Son defa dans edecekleri için şarkı dördüncü defa çalmayı bitirdiğinde, iki balerino bir köşeye oturdular. Ushijima, yanında oturan gence bir ilaç kutusu uzattı. "Tendou'nun ağrı kesicileri. Merak etme bir şeyi yok şimdi, çantasında unutmuş sadece." Oikawa bir teşekkür mırıldandı ve Iwaizumi'nin, ona daha önceden vermiş olduğu suyla birlikte bir tane ağrı kesici aldı. Psikolojik olarak şimdiden daha iyi hissetmeye başlamıştı. "Bunu da yüzüme vurursun sanıyordum."

"Ben senin düşmanın değilim, Tooru. Sen beni öyle görüyor olabilirsin belki ama ben seni hâlâ dostum olarak görüyorum." Oikawa şaşkınlıkla eski dostuna baktı. Bunca sene ona kötü davranmasına rağmen... Nasıl?
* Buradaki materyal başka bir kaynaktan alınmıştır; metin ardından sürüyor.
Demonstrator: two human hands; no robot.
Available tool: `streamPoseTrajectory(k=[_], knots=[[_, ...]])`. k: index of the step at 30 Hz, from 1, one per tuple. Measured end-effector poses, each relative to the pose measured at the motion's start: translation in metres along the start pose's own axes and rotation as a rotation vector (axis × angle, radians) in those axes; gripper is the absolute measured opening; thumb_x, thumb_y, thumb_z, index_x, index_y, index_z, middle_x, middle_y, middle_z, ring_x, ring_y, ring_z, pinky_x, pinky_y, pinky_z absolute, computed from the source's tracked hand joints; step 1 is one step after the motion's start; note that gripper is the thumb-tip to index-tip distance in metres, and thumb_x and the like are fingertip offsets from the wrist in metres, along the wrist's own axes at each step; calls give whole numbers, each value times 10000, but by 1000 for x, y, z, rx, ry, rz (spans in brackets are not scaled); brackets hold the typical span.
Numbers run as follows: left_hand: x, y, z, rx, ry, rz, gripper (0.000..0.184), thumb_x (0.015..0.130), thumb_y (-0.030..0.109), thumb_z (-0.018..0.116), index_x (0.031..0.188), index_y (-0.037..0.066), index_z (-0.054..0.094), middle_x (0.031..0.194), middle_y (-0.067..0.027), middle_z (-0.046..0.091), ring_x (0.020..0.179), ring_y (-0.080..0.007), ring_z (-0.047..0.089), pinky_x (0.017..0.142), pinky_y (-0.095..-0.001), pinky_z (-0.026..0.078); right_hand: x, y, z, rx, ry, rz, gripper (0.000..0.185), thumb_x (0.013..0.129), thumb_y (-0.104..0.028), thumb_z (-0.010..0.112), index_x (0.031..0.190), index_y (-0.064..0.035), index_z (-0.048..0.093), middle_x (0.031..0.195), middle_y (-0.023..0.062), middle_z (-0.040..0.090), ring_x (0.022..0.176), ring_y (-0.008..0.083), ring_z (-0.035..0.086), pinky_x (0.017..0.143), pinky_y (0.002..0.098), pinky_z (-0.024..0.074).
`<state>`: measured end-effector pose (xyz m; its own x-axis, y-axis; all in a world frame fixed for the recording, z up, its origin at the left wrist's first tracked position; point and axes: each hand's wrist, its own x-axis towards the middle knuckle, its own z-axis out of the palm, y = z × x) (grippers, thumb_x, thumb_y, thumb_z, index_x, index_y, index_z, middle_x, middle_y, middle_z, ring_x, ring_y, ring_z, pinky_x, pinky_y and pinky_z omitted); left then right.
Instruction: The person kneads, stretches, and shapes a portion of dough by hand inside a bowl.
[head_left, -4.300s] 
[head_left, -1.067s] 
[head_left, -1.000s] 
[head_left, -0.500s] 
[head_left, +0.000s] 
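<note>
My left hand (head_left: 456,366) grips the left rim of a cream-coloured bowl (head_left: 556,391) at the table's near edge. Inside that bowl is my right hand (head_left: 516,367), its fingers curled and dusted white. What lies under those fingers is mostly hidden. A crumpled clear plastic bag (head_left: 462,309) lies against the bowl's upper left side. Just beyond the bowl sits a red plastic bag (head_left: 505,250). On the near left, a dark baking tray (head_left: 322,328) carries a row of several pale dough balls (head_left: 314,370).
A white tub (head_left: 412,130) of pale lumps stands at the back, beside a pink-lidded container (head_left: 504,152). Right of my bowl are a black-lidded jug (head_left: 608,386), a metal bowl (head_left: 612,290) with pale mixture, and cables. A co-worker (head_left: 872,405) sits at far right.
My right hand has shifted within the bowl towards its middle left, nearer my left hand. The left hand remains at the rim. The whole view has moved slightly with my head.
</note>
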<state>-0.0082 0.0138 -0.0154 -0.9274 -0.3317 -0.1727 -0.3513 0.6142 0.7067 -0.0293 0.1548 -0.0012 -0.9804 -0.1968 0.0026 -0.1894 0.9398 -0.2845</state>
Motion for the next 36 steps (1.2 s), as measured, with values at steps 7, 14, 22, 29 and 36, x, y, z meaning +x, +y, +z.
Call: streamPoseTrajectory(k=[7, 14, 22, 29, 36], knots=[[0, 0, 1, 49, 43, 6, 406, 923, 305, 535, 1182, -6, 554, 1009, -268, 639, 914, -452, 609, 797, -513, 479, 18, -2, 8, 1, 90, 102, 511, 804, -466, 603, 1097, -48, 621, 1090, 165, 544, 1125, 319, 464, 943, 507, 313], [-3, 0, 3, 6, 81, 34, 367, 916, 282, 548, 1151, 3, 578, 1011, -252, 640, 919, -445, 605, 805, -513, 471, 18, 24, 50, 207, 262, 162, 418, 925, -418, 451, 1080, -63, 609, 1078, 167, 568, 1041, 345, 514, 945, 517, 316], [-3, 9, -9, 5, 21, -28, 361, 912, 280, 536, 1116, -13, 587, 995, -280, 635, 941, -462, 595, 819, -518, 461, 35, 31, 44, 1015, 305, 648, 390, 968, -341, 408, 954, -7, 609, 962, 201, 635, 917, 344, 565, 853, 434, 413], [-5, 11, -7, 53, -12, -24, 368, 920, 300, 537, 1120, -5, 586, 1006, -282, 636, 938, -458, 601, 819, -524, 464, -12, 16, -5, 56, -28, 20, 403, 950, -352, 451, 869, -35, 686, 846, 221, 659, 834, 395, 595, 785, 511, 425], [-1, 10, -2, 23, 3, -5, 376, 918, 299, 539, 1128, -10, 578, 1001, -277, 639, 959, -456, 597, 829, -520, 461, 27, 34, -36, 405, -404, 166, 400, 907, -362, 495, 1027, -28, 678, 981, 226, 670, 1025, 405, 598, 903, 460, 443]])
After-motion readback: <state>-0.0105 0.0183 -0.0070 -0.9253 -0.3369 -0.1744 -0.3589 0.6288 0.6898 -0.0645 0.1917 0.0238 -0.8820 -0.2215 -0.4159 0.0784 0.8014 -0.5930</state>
Yüzünü hemen eski haline getirdi. "Balede dostun olmaz, Waka-chan."

"Sana göre bale sektöründe kimse birbirine iyi duygular beslememeli, Tooru." Güldüler. Doğruydu. Ama Ushijima ve Tendou, bunun tersini kanıtlarcasına karşısında duruyordu her zaman. Aşk da olur dostluk da, diyorlardı. Belki haklı olabilirlerdi. Ama bu Oikawa için geçerli değildi. Kendini tanıyordu, yapamazdı. Dostluğu rekabete, aşkı hüsrana dönüşür, hüsranı da başarısızlığa sürüklerdi onu.

"O rolü gerçekten istiyorum." dedi, hayatında ilk defa başkasına dürüst olurken. "Bacağım beni ancak bir iki sene daha idare eder. Bu olana kadar, hiçbir başarısızlığı kabul edemem." Ushijima başını salladı. Şarkı bitmişti.

Dağılma vakti geldiğinde Oikawa, Tendou'ya sıkıca sarıldı. "Sevgilini görmek istemesem de umarım bundan sonra seninle daha sık görüşürüz, Satori-kun." Tendou kahkaha attı ve dostunu onayladı. Kuroo ve Bokuto'nun da ellerini sıkarak vedalaştı onlarla. "Beni stüdyoya çağırdığınız için teşekkürler. Gerçekten çok keyif aldım."

En sonunda da Iwaizumi'ye döndü. "Iwa-chan... Ah, böyle demem sorun olur mu?" Iwaizumi birkaç saniye karşısındaki genç adama bakakaldı. Kuroo ve Bokuto onun bu haline gülerken, arkadaşları şoktan çıksın diye sertçe sırtına vurdular. "Tabii. Tabii sorun olmaz."

Oikawa içten bir şekilde gülümsedi. Iwaizumi, Oikawa'ya biraz daha kapıldığını hissediyordu. "Beni bugün davet ettiğin için sana ayrıca teşekkür ederim. O kadar iyi geldi ki..."

Iwazumi yüzünde yarım bir gülümsemeyle ensesini kaşıdı. Gözlerini Oikawa'dan ayıramıyordu çünkü genç adam, gözlerini bir salise olsun kendisinin koyu yeşillerinden ayırmıyordu. "Rica ederim. Aslında sen de istersen... Bilirsin, başka zaman da takılabiliriz. Uygun olduğunda tabii." Neden bu kadar gergindi? Uzun boylu gence karşı sadece merak duygusu yok muydu? Yeni tanıştıkları için böyle hissediyor olmalıydı. Evet, sonuçta onu tanımıyordu ve tepkilerini bilmiyordu bu yüzden gergin olması normaldi. Normaldi, değil mi?

"Çok sevinirim," dedi ve telefonundaki saate baktı. Bir buçuk saate akşam yemeği yenecekti, okulda olmalıydı. "Benim gitmem lazım. Çok keyifli vakit geçirdim, hepinize teşekkür ederim. Görüşmek üzere!" Beş gence el sallayıp stüdyodan çıktı.

Oikawa kendini yenilenmiş hissediyordu.